=== WHAT IS BEING ASKED ===
Nothing is needed except the lines below that run from the one with "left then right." through the one with "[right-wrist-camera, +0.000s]", repeated exactly.

(SOURCE DATA Opens)

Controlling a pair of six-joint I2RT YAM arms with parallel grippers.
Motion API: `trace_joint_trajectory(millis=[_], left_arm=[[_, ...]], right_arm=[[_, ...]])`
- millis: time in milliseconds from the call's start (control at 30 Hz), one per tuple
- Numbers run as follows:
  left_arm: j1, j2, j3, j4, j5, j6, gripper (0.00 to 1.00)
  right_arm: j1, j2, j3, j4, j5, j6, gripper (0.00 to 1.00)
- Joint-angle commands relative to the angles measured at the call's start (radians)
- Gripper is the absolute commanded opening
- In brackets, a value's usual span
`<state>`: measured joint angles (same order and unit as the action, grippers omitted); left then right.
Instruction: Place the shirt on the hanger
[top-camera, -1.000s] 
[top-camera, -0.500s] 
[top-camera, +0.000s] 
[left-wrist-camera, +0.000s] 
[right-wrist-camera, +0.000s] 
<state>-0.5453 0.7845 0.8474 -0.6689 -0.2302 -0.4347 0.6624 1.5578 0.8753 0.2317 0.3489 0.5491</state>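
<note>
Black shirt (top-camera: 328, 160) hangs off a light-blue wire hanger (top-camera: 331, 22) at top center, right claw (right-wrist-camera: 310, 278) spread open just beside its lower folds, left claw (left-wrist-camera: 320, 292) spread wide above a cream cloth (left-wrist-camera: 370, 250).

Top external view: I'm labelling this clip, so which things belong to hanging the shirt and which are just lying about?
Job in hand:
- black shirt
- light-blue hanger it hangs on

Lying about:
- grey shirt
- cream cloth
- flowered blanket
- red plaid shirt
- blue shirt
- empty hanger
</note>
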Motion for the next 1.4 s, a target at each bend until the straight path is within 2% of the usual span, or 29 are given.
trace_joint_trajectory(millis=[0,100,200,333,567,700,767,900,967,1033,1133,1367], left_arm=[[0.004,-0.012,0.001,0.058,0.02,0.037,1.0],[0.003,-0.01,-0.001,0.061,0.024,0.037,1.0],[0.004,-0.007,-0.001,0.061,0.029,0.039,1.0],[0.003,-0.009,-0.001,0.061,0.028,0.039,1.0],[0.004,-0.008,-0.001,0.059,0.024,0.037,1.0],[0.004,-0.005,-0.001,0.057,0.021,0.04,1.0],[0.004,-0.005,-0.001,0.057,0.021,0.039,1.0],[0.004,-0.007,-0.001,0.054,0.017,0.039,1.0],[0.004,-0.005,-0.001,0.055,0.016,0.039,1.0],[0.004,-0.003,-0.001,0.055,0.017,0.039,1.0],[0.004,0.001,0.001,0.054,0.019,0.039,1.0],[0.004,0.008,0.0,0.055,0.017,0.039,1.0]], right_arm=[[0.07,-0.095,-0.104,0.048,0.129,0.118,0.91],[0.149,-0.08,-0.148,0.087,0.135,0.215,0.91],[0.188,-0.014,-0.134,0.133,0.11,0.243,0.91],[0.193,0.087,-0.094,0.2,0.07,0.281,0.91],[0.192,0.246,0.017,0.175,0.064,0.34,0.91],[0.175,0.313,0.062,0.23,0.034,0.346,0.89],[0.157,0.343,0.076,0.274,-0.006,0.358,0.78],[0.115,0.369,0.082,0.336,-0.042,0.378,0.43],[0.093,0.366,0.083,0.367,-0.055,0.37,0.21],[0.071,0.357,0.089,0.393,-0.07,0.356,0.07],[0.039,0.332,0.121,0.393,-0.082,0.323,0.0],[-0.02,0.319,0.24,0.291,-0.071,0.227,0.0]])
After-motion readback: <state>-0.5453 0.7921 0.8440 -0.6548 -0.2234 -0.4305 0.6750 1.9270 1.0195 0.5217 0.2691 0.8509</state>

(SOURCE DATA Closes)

=== OUTPUT FOR THIS TASK ===
`<state>`: measured joint angles (same order and unit as the action, grippers omitted); left then right.
Instruction: Place the shirt on the hanger
[top-camera, -1.000s] 
[top-camera, -0.500s] 
[top-camera, +0.000s] 
[left-wrist-camera, +0.000s] 
[right-wrist-camera, +0.000s] 

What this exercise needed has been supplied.